● Collected material
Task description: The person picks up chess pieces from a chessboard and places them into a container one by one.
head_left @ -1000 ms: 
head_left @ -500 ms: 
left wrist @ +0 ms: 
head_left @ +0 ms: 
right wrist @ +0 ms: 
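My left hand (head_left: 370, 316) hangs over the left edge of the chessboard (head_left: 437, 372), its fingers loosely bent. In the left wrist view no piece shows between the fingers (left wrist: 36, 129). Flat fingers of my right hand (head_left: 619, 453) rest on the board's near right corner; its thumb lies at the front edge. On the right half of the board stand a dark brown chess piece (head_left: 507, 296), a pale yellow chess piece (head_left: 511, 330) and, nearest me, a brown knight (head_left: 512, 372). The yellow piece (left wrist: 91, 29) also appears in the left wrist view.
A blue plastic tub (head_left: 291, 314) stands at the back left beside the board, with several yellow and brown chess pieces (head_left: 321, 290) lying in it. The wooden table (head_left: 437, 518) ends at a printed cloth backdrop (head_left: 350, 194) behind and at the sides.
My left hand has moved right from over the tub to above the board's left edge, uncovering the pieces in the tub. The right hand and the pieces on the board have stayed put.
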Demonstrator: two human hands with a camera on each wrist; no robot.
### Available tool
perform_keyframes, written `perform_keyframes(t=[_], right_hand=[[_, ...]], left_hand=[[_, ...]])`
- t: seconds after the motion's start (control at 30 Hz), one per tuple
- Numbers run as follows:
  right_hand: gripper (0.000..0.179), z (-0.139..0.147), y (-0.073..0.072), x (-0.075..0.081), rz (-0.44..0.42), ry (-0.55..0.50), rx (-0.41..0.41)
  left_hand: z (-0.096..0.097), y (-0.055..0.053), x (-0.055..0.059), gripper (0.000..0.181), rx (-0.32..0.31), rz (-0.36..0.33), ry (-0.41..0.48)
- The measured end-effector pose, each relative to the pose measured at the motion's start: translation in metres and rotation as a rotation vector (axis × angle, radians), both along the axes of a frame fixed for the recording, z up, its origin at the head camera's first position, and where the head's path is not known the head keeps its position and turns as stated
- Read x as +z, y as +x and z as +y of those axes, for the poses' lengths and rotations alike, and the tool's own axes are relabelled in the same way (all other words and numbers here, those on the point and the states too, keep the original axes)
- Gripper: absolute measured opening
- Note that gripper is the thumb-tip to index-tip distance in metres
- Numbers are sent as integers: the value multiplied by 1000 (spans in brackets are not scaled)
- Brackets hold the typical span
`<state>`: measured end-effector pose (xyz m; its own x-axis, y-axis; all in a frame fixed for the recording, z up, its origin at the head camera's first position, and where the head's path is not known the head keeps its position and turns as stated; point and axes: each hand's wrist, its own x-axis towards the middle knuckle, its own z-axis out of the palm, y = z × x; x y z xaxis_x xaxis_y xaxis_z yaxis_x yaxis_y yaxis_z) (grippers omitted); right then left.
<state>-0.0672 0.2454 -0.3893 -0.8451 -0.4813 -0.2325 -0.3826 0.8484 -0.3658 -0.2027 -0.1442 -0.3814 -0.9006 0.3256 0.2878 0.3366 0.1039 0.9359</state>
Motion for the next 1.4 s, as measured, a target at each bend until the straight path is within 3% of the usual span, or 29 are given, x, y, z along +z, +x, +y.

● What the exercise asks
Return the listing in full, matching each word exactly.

● Exercise answer
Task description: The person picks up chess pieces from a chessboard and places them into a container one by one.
head_left @ -1000 ms: 
head_left @ -500 ms: 
left wrist @ +0 ms: 
head_left @ +0 ms: 
right wrist @ +0 ms: 
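My left hand (head_left: 370, 316) hangs over the left edge of the chessboard (head_left: 437, 372), its fingers loosely bent. In the left wrist view no piece shows between the fingers (left wrist: 36, 129). Flat fingers of my right hand (head_left: 619, 453) rest on the board's near right corner; its thumb lies at the front edge. On the right half of the board stand a dark brown chess piece (head_left: 507, 296), a pale yellow chess piece (head_left: 511, 330) and, nearest me, a brown knight (head_left: 512, 372). The yellow piece (left wrist: 91, 29) also appears in the left wrist view.
A blue plastic tub (head_left: 291, 314) stands at the back left beside the board, with several yellow and brown chess pieces (head_left: 321, 290) lying in it. The wooden table (head_left: 437, 518) ends at a printed cloth backdrop (head_left: 350, 194) behind and at the sides.
My left hand has moved right from over the tub to above the board's left edge, uncovering the pieces in the tub. The right hand and the pieces on the board have stayed put.
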Demonstrator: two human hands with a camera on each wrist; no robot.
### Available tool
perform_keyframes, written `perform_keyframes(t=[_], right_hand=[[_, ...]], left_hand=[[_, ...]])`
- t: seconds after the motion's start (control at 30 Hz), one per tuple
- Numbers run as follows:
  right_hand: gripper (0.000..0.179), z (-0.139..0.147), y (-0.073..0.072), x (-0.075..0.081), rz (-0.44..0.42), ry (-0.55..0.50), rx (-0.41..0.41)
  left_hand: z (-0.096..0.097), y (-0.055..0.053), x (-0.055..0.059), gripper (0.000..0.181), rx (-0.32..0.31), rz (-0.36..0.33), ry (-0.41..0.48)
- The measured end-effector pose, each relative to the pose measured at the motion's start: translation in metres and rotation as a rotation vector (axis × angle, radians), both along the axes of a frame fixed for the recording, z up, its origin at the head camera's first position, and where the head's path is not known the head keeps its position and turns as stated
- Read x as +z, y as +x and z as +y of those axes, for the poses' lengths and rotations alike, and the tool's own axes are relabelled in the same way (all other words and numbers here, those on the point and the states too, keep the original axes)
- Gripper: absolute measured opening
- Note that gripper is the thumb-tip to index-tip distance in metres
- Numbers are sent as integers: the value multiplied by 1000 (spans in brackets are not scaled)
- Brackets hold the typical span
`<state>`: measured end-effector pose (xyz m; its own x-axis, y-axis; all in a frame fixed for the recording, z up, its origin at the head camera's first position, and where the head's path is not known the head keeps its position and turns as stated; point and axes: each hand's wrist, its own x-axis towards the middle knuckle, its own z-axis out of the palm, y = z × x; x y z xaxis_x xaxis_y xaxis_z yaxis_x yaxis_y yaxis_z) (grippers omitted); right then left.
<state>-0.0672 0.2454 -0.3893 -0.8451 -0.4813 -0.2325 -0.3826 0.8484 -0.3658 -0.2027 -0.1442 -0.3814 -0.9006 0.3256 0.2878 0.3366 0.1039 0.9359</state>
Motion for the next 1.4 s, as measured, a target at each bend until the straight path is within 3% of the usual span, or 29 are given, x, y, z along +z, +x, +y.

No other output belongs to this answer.